### WHAT YOU NEED TO DO
The response should consist of every line below, unchanged.

##########

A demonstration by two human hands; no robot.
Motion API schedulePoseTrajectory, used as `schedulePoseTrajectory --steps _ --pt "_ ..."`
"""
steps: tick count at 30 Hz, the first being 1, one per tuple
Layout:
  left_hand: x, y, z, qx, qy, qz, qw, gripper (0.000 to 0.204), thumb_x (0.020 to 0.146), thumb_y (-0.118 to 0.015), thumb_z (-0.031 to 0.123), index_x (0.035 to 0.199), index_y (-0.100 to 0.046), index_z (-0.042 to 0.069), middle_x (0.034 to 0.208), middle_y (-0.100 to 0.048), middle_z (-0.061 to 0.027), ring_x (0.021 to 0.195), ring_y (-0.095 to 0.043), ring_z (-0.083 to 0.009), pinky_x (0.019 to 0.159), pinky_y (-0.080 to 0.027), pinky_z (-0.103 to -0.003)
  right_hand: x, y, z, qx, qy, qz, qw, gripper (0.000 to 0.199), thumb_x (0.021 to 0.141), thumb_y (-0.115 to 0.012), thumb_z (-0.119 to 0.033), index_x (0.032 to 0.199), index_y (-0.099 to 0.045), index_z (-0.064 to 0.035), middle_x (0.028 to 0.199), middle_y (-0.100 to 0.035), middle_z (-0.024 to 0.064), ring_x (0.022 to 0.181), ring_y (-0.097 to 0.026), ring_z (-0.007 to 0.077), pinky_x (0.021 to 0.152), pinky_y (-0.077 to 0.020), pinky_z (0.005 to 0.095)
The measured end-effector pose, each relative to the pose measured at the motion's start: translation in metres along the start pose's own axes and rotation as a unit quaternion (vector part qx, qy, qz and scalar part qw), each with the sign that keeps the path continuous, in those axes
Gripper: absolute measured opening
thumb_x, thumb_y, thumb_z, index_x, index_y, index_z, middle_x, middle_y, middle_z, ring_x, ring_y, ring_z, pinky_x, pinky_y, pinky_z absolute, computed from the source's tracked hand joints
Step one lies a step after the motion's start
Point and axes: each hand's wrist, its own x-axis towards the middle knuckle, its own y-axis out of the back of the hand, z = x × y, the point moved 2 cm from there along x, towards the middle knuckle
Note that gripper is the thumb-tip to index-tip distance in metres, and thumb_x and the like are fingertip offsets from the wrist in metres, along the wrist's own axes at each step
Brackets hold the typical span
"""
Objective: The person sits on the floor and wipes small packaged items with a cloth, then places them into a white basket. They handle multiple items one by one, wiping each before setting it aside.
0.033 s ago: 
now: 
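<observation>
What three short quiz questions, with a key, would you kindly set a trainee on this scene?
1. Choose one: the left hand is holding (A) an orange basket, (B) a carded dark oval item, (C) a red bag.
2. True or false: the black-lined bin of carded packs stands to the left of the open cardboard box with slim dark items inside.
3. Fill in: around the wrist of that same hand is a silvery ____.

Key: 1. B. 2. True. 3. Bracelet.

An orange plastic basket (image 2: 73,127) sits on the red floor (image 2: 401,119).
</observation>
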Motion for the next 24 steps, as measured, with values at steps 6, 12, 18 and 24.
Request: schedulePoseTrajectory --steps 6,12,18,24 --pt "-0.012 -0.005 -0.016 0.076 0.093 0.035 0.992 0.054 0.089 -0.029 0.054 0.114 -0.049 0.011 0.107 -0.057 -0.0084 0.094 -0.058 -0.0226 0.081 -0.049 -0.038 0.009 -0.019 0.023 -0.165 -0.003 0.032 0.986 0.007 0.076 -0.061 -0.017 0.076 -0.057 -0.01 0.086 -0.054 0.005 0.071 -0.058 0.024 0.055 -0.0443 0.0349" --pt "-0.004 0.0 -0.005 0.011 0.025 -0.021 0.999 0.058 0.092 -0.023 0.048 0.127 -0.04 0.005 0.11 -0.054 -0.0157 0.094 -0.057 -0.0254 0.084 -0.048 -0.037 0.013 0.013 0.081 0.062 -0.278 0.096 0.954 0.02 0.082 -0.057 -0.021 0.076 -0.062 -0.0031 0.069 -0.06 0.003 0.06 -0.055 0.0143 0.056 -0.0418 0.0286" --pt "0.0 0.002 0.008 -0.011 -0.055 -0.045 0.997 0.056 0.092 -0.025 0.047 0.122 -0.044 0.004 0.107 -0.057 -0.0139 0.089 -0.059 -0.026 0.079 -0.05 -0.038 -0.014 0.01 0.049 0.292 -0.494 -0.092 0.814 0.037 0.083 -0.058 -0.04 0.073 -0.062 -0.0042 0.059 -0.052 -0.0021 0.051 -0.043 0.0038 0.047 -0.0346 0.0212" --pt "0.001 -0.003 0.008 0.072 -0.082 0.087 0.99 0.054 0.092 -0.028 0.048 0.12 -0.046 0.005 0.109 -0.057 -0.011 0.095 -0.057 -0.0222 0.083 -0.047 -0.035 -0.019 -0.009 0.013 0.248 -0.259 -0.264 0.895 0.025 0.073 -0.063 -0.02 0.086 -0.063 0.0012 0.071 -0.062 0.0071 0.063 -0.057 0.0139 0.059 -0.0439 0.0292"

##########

### RESULT
A demonstration by two human hands; no robot.
Motion API schedulePoseTrajectory, used as `schedulePoseTrajectory --steps _ --pt "_ ..."`
"""
steps: tick count at 30 Hz, the first being 1, one per tuple
Layout:
  left_hand: x, y, z, qx, qy, qz, qw, gripper (0.000 to 0.204), thumb_x (0.020 to 0.146), thumb_y (-0.118 to 0.015), thumb_z (-0.031 to 0.123), index_x (0.035 to 0.199), index_y (-0.100 to 0.046), index_z (-0.042 to 0.069), middle_x (0.034 to 0.208), middle_y (-0.100 to 0.048), middle_z (-0.061 to 0.027), ring_x (0.021 to 0.195), ring_y (-0.095 to 0.043), ring_z (-0.083 to 0.009), pinky_x (0.019 to 0.159), pinky_y (-0.080 to 0.027), pinky_z (-0.103 to -0.003)
  right_hand: x, y, z, qx, qy, qz, qw, gripper (0.000 to 0.199), thumb_x (0.021 to 0.141), thumb_y (-0.115 to 0.012), thumb_z (-0.119 to 0.033), index_x (0.032 to 0.199), index_y (-0.099 to 0.045), index_z (-0.064 to 0.035), middle_x (0.028 to 0.199), middle_y (-0.100 to 0.035), middle_z (-0.024 to 0.064), ring_x (0.022 to 0.181), ring_y (-0.097 to 0.026), ring_z (-0.007 to 0.077), pinky_x (0.021 to 0.152), pinky_y (-0.077 to 0.020), pinky_z (0.005 to 0.095)
The measured end-effector pose, each relative to the pose measured at the motion's start: translation in metres along the start pose's own axes and rotation as a unit quaternion (vector part qx, qy, qz and scalar part qw), each with the sign that keeps the path continuous, in those axes
Gripper: absolute measured opening
thumb_x, thumb_y, thumb_z, index_x, index_y, index_z, middle_x, middle_y, middle_z, ring_x, ring_y, ring_z, pinky_x, pinky_y, pinky_z absolute, computed from the source's tracked hand joints
Step one lies a step after the motion's start
Point and axes: each hand's wrist, its own x-axis towards the middle knuckle, its own y-axis out of the back of the hand, z = x × y, the point moved 2 cm from there along x, towards the middle knuckle
Note that gripper is the thumb-tip to index-tip distance in metres, and thumb_x and the like are fingertip offsets from the wrist in metres, along the wrist's own axes at each step
Brackets hold the typical span
"""
Objective: The person sits on the floor and wipes small packaged items with a cloth, then places them into a white basket. They handle multiple items one by one, wiping each before setting it aside.
0.033 s ago: 
now: 
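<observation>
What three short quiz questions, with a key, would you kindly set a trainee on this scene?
1. Choose one: the left hand is holding (A) an orange basket, (B) a carded dark oval item, (C) a red bag.
2. True or false: the black-lined bin of carded packs stands to the left of the open cardboard box with slim dark items inside.
3. Fill in: around the wrist of that same hand is a silvery ____.

Key: 1. B. 2. True. 3. Bracelet.

An orange plastic basket (image 2: 73,127) sits on the red floor (image 2: 401,119).
</observation>
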Motion for the next 24 steps, as measured, with values at steps 6, 12, 18 and 24.
Request: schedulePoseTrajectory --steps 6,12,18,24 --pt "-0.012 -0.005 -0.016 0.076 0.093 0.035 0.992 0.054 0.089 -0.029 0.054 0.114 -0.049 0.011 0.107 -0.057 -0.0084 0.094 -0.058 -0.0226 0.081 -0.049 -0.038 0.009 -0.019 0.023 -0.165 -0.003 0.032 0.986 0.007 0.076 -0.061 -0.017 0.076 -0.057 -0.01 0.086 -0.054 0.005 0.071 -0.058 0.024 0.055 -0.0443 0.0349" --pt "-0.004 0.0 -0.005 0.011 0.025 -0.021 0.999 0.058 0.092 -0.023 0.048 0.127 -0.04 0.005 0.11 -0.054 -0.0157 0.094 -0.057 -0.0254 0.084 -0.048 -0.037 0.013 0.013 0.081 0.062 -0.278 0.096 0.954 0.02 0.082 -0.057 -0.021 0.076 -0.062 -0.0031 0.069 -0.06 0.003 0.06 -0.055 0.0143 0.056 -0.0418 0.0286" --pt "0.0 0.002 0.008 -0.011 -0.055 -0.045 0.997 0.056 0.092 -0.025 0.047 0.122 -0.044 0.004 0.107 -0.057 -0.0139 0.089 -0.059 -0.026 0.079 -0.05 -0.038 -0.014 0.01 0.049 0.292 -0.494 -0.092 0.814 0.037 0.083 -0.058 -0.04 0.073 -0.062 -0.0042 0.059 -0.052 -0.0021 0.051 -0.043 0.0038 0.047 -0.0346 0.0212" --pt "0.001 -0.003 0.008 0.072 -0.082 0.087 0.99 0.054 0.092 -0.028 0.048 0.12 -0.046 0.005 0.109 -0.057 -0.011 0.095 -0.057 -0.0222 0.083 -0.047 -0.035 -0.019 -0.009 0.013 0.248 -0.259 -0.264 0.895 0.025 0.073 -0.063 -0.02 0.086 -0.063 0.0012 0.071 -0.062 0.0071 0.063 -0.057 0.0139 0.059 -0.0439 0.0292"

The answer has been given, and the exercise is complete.